Am nächsten Abend, bei der Galavorstellung im Theater, sah der Kaiser ungewöhnlich ernst aus. Diederich bemerkte es, er sagte zu Guste: „Jetzt weiß ich doch, wozu ich das viele Geld hab’ ausgegeben. Paß auf, wir erleben einen historischen Moment!“ Und seine Ahnung betrog ihn nicht. Die Abendblätter verbreiteten sich im Theater, und man erfuhr, der Kaiser werde noch nachts abreisen, und er habe seinen Reichstag aufgelöst! Diederich, ebenso ernst wie der Kaiser, erklärte allen, die in der Nähe saßen, die Schwere des Ereignisses. Der Umsturz hatte sich nicht entblödet, die Militärvorlage abzulehnen! Die Nationalgesinnten gingen für ihren Kaiser in einen Kampf auf Leben und Tod! Er selbst werde mit dem nächsten Zuge nach Hause fahren, versicherte er, worauf man ihm sofort den Zug nannte ... Wer nicht zufrieden war, war Guste. „Endlich ist man mal woanders, und, Gott sei Dank, hat man es und kann sich was leisten. Wie komm’ ich dazu, daß ich mich soll zwei Tage im Hotel mopsen und dann gleich wieder retour, bloß wegen –.“ Der Blick, den sie nach der kaiserlichen Loge schleuderte, war so voll von Auflehnung, daß Diederich mit äußerster Strenge einschritt. Guste ward ihrerseits laut; ringsum zischte man, und als Diederich den Widersachern blitzend die Stirne bot, sah er sich von ihnen veranlaßt, mit Guste aufzubrechen, noch bevor ihr Zug ging. „Komment hat das Pack nun mal nicht“, stellte er draußen fest und schnaufte stark. „Überhaupt, was ist hier los, möcht’ ich mal wissen.

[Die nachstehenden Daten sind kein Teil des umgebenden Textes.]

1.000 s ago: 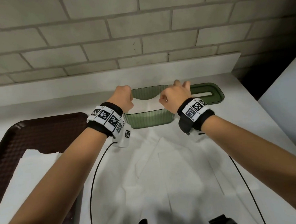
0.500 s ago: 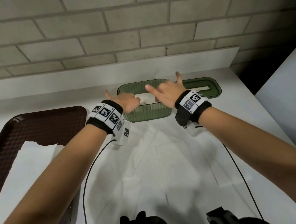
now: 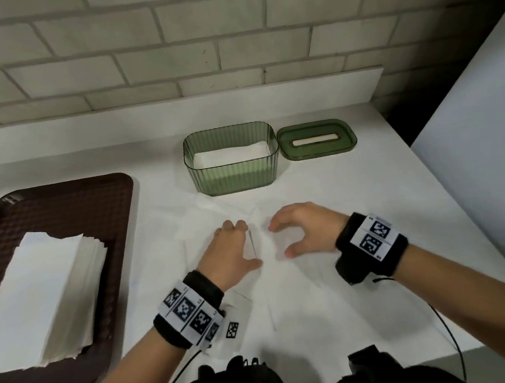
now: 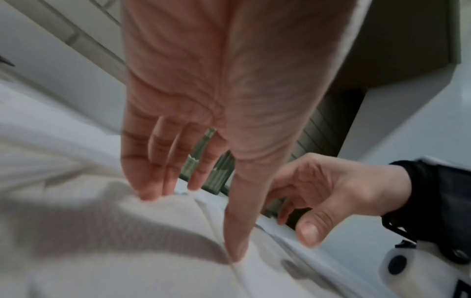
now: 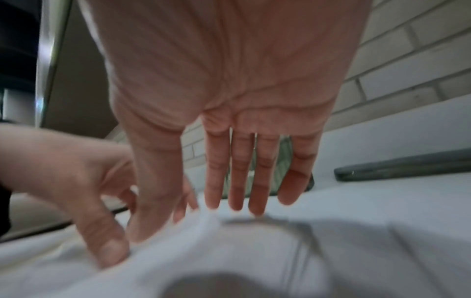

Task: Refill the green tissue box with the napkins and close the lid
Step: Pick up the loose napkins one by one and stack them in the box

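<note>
The ribbed green tissue box (image 3: 232,174) stands open at the back of the white counter, with a layer of white napkins (image 3: 231,157) inside. Its green slotted lid (image 3: 316,140) lies flat just right of it. Loose unfolded napkins (image 3: 281,285) are spread on the counter in front of the box. My left hand (image 3: 246,242) and right hand (image 3: 281,240) are down on these napkins, close together. The fingertips and thumbs of both hands touch the paper, seen close up in the left wrist (image 4: 193,225) and right wrist (image 5: 188,221) views. A raised crease (image 3: 252,243) stands between the hands.
A dark brown tray (image 3: 97,208) at the left holds a stack of folded white napkins (image 3: 43,301). A brick wall with a white ledge runs behind the box. The counter's right edge drops off near a white panel (image 3: 475,145).
Both hands have left the box's rim and come back toward me, down onto the loose napkins. The box now shows uncovered with napkins lying in it.
</note>
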`<state>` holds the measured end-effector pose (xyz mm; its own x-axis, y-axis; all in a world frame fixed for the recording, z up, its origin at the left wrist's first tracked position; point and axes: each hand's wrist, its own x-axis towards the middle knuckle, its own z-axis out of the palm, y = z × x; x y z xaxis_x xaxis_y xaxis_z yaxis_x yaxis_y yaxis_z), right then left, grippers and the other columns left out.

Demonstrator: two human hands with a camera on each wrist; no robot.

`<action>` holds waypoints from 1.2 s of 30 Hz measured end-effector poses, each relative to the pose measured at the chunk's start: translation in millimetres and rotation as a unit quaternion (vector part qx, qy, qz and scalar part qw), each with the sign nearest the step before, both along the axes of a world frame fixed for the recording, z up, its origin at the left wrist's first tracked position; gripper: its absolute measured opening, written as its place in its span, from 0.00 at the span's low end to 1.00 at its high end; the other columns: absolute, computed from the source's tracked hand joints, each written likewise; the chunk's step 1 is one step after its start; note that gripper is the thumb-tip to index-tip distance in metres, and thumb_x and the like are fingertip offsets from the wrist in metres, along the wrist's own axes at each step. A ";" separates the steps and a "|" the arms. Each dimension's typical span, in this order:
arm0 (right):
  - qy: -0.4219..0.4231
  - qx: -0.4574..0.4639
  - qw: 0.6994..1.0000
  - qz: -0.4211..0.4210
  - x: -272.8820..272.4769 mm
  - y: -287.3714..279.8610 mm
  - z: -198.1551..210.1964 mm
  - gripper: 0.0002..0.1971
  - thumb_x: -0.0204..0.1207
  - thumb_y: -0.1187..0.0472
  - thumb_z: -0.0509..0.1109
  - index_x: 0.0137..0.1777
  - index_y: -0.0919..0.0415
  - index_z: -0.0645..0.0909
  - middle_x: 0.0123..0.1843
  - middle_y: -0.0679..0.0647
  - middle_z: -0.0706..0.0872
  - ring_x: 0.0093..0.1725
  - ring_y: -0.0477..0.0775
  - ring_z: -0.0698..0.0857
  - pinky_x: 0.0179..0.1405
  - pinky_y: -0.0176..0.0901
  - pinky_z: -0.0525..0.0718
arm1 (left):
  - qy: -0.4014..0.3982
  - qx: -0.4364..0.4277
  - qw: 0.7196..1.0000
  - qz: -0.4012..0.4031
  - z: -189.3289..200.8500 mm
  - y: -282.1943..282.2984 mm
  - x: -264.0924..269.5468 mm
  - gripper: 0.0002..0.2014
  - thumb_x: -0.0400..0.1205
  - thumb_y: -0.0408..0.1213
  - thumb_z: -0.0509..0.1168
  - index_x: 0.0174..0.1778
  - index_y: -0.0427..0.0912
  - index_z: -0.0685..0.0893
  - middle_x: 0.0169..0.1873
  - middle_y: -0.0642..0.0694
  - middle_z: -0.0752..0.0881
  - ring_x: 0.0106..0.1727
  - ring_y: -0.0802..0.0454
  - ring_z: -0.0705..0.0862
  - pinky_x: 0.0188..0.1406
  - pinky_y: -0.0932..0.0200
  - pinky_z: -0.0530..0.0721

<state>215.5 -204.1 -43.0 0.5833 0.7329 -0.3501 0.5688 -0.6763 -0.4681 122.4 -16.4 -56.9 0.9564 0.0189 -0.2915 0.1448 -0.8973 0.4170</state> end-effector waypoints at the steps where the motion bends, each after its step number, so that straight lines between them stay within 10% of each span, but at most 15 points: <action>1: -0.009 -0.019 1.000 0.021 -3.3 3.3 -5.3 0.35 0.67 0.50 0.80 0.74 0.51 0.74 0.73 0.46 0.77 0.70 0.48 0.75 0.71 0.47 0.73 | -0.001 0.011 1.000 0.014 -1.7 -4.2 -2.0 0.35 0.72 0.49 0.77 0.70 0.40 0.69 0.60 0.41 0.73 0.63 0.42 0.74 0.62 0.51 0.78; 5: -0.080 -0.073 0.994 0.020 -11.3 13.5 -17.8 0.47 0.61 0.46 0.82 0.80 0.44 0.63 0.67 0.43 0.75 0.67 0.51 0.72 0.67 0.55 0.68 | 0.033 0.017 0.997 0.061 -5.3 -10.9 -2.0 0.40 0.69 0.50 0.79 0.69 0.38 0.65 0.61 0.39 0.74 0.65 0.40 0.74 0.63 0.46 0.78; 9: -0.074 -0.089 0.993 -0.011 -6.1 15.7 -17.5 0.37 0.54 0.42 0.84 0.65 0.42 0.73 0.43 0.38 0.74 0.54 0.49 0.73 0.62 0.51 0.69 | 0.066 -0.025 0.994 0.089 -7.6 -5.5 4.2 0.41 0.65 0.49 0.81 0.67 0.37 0.68 0.60 0.42 0.81 0.62 0.42 0.81 0.61 0.43 0.80; 13: -0.091 -0.082 0.992 -0.019 -3.5 17.8 -17.3 0.35 0.47 0.41 0.85 0.53 0.41 0.72 0.53 0.43 0.73 0.57 0.50 0.72 0.60 0.50 0.70 | 0.081 -0.080 0.989 0.095 -10.5 -1.3 7.3 0.32 0.64 0.47 0.82 0.59 0.38 0.78 0.55 0.44 0.84 0.56 0.46 0.82 0.55 0.52 0.82; 22: -0.069 -0.104 0.992 -0.030 -6.2 18.9 -7.1 0.40 0.54 0.42 0.83 0.68 0.45 0.75 0.57 0.46 0.85 0.60 0.57 0.76 0.60 0.47 0.71 | 0.028 -0.247 0.962 0.109 -6.4 6.0 7.6 0.15 0.72 0.34 0.77 0.31 0.44 0.75 0.33 0.48 0.84 0.35 0.52 0.80 0.33 0.65 0.75; 27: 0.022 0.068 0.994 -0.081 -6.7 -1.8 16.2 0.10 0.65 0.52 0.82 0.44 0.50 0.88 0.41 0.43 0.89 0.44 0.47 0.87 0.47 0.39 0.82 | 0.011 -0.373 0.915 0.152 -6.2 26.3 -0.6 0.10 0.75 0.30 0.75 0.41 0.41 0.78 0.48 0.39 0.89 0.45 0.49 0.85 0.44 0.64 0.81; 30: 0.087 0.202 0.967 -0.131 -12.5 -11.3 38.8 0.07 0.65 0.57 0.84 0.41 0.52 0.88 0.40 0.43 0.92 0.40 0.42 0.89 0.42 0.31 0.81 | -0.010 -0.478 0.863 0.164 -7.6 31.4 -9.9 0.14 0.76 0.26 0.73 0.55 0.34 0.78 0.51 0.37 0.90 0.49 0.43 0.89 0.49 0.56 0.86; 36: 0.092 0.327 0.918 -0.206 -9.9 3.5 32.5 0.13 0.63 0.56 0.83 0.44 0.63 0.90 0.59 0.51 0.87 0.59 0.51 0.85 0.60 0.45 0.81 | -0.043 -0.553 0.825 0.110 -6.0 25.1 -19.7 0.23 0.79 0.24 0.66 0.69 0.46 0.79 0.49 0.38 0.89 0.46 0.48 0.88 0.40 0.56 0.84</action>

Schönes Wetter, na ja ... Na, nu sieh dir wenigstens noch das alte Zeug an, das da ’rumsteht!“ heischte er. [pg 398]Guste, wieder gebändigt, sagte klagend: „Ich genieß’ es ja.“ Und dann fuhren sie in gemessenem Abstand hinter dem Zug des Kaisers her. Guste, die in der Eile ihre Schwämme und Bürsten vergessen hatte, wollte immer aussteigen. Damit sie sechsunddreißig Stunden Geduld hatte, mußte Diederich ihr unermüdlich die nationale Sache vorhalten. Trotzdem waren, als sie endlich in Netzig Fuß faßte, ihre erste Sorge die Schwämme. Am Sonntag hatte man ankommen müssen! Zum Glück war wenigstens die Löwenapotheke offen. Indes Diederich vor dem Bahnhof auf die Koffer wartete, ging Guste schon hinüber. Da sie aber nicht zurückkam, folgte er ihr.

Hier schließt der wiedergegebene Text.